Réponse à M. l’abbé Ribeton, supérieur du district de France de la FSSP

Monsieur l’abbé Ribeton, supérieur du district de France de la FSSP, a donné une interview à la Nef. Il y affirme notamment ceci :

« Mgr Marcel Lefebvre a transmis à nos fondateurs une formation solide dans un contexte de crise de l’Église qui brouillait les repères et conduisait les catholiques à une grande perplexité.
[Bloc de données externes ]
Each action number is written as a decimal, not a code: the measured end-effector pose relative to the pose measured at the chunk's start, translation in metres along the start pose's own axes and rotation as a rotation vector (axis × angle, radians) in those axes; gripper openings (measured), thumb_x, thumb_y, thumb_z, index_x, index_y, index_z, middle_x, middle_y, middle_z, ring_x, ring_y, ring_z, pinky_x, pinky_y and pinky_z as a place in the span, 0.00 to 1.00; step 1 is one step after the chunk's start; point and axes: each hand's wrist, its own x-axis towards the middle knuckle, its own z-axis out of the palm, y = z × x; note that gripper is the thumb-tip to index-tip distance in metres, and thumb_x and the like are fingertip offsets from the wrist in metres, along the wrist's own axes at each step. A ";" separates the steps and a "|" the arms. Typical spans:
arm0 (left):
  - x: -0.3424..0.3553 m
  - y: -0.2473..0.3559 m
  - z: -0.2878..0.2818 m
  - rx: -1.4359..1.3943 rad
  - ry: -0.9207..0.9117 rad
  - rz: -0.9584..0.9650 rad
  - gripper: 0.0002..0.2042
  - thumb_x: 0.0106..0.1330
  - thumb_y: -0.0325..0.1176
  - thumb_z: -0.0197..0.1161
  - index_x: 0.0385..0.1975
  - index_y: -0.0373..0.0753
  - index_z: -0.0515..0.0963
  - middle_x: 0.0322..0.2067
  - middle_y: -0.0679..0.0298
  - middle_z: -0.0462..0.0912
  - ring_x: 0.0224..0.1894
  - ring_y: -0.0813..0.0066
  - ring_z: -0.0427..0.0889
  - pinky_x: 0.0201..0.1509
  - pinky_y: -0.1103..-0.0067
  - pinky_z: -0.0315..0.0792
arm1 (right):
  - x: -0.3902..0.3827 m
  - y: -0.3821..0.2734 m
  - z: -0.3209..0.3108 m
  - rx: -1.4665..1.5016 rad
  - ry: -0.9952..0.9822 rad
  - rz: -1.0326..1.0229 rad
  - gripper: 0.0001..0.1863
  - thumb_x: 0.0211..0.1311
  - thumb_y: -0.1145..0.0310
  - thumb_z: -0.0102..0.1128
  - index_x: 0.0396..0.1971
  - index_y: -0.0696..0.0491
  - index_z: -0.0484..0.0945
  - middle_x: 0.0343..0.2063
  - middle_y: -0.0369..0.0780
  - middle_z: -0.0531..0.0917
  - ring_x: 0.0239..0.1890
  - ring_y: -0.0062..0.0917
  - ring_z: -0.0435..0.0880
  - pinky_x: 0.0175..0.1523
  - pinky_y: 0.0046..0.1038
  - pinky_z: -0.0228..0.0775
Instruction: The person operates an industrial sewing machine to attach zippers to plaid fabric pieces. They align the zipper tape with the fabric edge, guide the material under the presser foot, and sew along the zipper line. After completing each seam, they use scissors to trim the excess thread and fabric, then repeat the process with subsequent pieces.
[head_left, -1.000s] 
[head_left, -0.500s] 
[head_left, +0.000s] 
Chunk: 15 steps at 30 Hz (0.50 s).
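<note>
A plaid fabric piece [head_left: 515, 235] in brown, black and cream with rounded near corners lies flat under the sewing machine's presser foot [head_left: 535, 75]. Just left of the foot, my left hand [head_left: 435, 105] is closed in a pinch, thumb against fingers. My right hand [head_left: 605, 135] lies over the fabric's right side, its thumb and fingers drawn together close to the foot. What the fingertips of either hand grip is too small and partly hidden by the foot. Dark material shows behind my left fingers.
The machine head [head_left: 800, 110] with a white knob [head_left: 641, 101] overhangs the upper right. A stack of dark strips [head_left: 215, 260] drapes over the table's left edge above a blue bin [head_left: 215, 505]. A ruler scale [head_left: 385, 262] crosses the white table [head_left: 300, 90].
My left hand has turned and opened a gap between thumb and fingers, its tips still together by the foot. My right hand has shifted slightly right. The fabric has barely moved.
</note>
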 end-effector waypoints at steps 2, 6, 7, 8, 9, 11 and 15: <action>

Mgr Lefebvre a voulu transmettre ce qu’il avait reçu, nos fondateurs lui doivent énormément ; mais il y avait une contradiction en 1988 à vouloir défendre la Tradition de l’Église en sacrant quatre évêques contre la volonté du pape. Cela contredisait la Tradition elle-même. »

Il convient tout d’abord de rappeler quelques faits à monsieur l’abbé Ribeton : les sanctions contre Mgr Lefebvre et la FSSPX ne commencent pas en 1988, mais bien avant. Ne se souvient-il pas que la suspens a divinis date de 1976 pour avoir ordonné des prêtres contre l’accord de Rome ? Pourtant, dans l’argumentation de monsieur l’abbé Ribeton, cela va aussi contre la Tradition.
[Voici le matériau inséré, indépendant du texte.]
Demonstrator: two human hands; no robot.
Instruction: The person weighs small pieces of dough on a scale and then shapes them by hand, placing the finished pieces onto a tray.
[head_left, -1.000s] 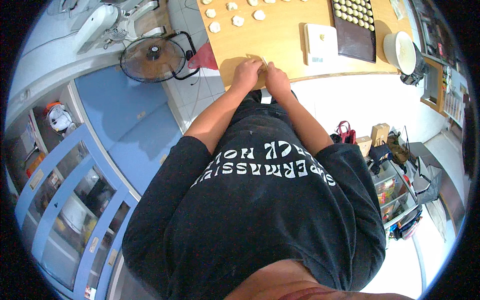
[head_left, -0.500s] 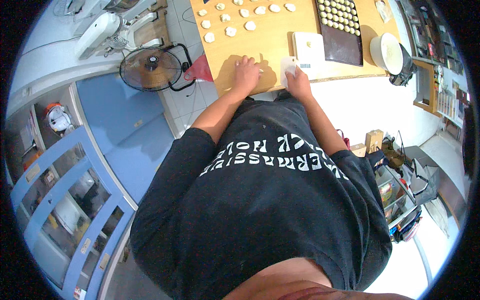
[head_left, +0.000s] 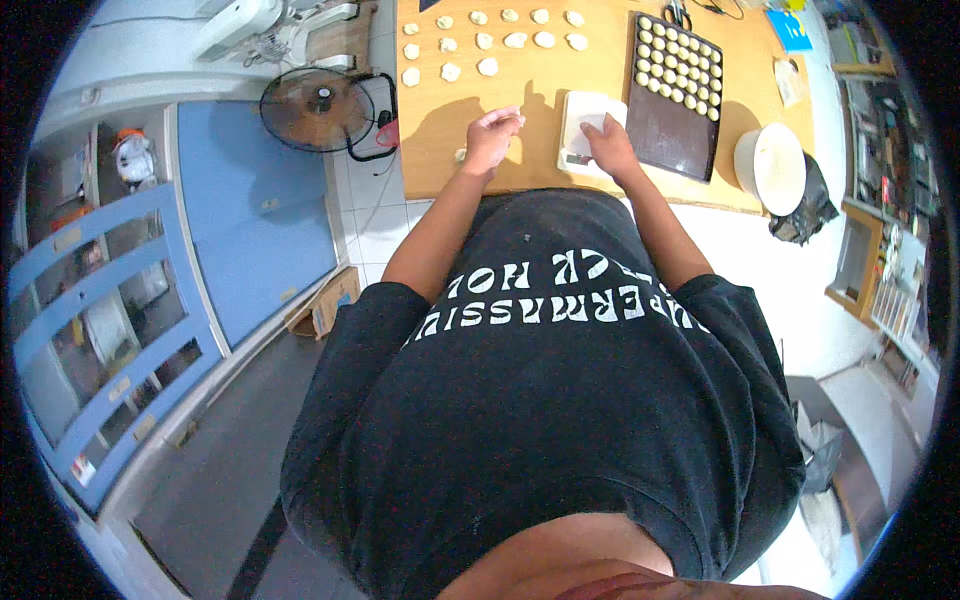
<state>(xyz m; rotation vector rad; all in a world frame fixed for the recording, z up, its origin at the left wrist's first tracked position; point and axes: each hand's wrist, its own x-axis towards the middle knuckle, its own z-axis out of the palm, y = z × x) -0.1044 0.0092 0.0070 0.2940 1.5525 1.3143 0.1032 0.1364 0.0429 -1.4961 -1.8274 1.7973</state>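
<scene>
My left hand is raised just over the wooden table, its fingers curled together; whatever they pinch is too small to make out. Beside its wrist a small pale dough piece lies partly hidden. My right hand is closed over the white kitchen scale, thumb toward the middle of the platform. A white dough scraper seems to be in its grip, hard to tell apart from the scale. Flattened dough pieces lie in rows across the table's far left part.
Right of the scale sits a dark baking tray with rows of round dough balls at its far end. A white bowl stands near the right edge beside a black plastic bag. A standing fan is left of the table.
My right hand has gone from beside the scale to over it. My left hand has lifted and curled its fingers. The dough piece on the scale no longer shows. The whole view has shifted.
</scene>
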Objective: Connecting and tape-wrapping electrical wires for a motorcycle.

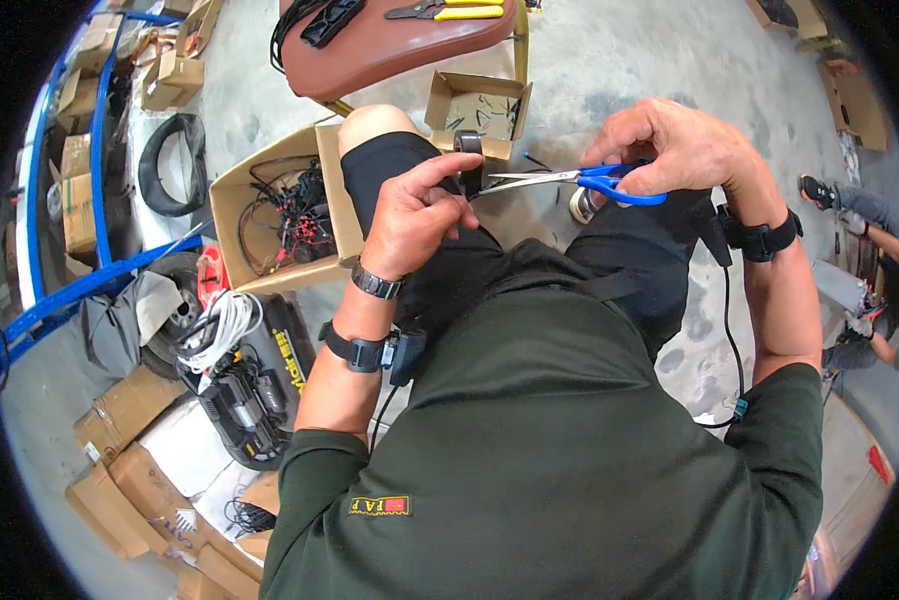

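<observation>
My right hand (684, 150) is closed around the blue handles of a pair of scissors (609, 184). Their slim metal blades, slightly apart, point left toward my other hand, above my lap. My left hand (424, 212) has its fingers curled, the index finger reaching out against a roll of black tape (467, 143). A dark strip hangs below the roll, close to the scissor tips. Part of the left hand's grip is hidden, and whether the blades touch the strip is hard to see.
An open carton of tangled cables (304, 215) stands left of my knee. Ahead are a small box of scraps (481, 112) and a brown stool (399, 45) bearing yellow-handled strippers (449, 10). A black compressor (244, 400) is at lower left. Another person's arm (884, 245) shows far right.
</observation>
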Available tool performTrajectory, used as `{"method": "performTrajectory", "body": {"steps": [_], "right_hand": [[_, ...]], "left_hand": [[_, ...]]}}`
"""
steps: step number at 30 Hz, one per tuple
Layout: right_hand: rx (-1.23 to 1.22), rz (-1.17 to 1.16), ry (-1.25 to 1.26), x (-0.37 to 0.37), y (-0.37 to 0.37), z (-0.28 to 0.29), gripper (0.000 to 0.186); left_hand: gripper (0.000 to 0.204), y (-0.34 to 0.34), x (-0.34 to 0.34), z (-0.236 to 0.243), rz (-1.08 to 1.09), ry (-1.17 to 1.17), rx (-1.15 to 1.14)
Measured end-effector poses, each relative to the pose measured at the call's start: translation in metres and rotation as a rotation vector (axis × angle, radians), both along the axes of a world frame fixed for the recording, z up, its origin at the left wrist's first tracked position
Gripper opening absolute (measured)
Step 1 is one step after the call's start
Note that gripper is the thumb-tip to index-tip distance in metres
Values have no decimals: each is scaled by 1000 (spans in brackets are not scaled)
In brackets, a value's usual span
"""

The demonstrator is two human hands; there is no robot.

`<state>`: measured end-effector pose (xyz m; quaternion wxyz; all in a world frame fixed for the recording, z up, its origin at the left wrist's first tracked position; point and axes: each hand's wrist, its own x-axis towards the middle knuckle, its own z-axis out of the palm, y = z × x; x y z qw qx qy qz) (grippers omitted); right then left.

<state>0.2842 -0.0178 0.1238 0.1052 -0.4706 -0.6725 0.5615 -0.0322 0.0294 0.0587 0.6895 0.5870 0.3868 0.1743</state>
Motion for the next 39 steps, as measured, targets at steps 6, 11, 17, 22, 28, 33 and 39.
{"method": "performTrajectory", "body": {"steps": [6, 11, 17, 22, 28, 33, 39], "right_hand": [[-232, -54, 76, -1, 1, -9, 41], [-221, 29, 119, -4, 2, -16, 36], [-282, 83, 147, -11, 3, -23, 37], [-436, -11, 227, -7, -1, -34, 42], [-473, -74, 379, -11, -14, -58, 40], [-549, -70, 377, -14, -22, -73, 41], [-606, -157, 423, -15, -37, -83, 44]], "left_hand": [[46, -17, -1, -4, -14, -100, 66], [46, -26, -6, -8, -49, -162, 33], [48, -29, -7, -1, -120, -173, -7], [48, -32, -9, -3, -113, -211, -55], [48, -35, -7, -5, -70, -226, -128], [48, -33, -7, -4, -73, -222, -236], [47, -30, -7, -5, -91, -190, -266]]}}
Comment se fait-t-il que de 1976 à 1988 les prêtres fondateurs de la FSSP acceptent de subir les sanctions, en allant contre la volonté du pape, et que soudainement en 1988, ils découvriraient que s’opposer au pape devient anti-traditionnel ? Certes la consécration sans mandat entraîne l’excommunication latae sententiae, n’est-ce pas plutôt la gravité de la sanction qui fit reculer à cette époque les fondateurs de la FSSP ?

Le point central d’une telle affirmation reste toujours la notion que l’on met derrière les mots et que la révolution conciliaire a elle aussi perverti. Le mot Tradition est utilisé ici un peu comme un slogan. La question est bien : est-ce que les sacres de 1988 ont contrevenu à la Tradition ?

Un petit retour en arrière aiderait à résoudre la question sans se lancer dans de grandes explications théologiques. Si Mgr Lefebvre n’avait pas procédé aux sacres épiscopaux en 1988, qui aurait ordonné les prêtres célébrant le selon le rite traditionnel ? Resterait-il encore un seul séminaire enseignant la scolastique et formant les prêtres au sacerdoce de toujours ? En somme, la Foi catholique serait-elle encore transmise ?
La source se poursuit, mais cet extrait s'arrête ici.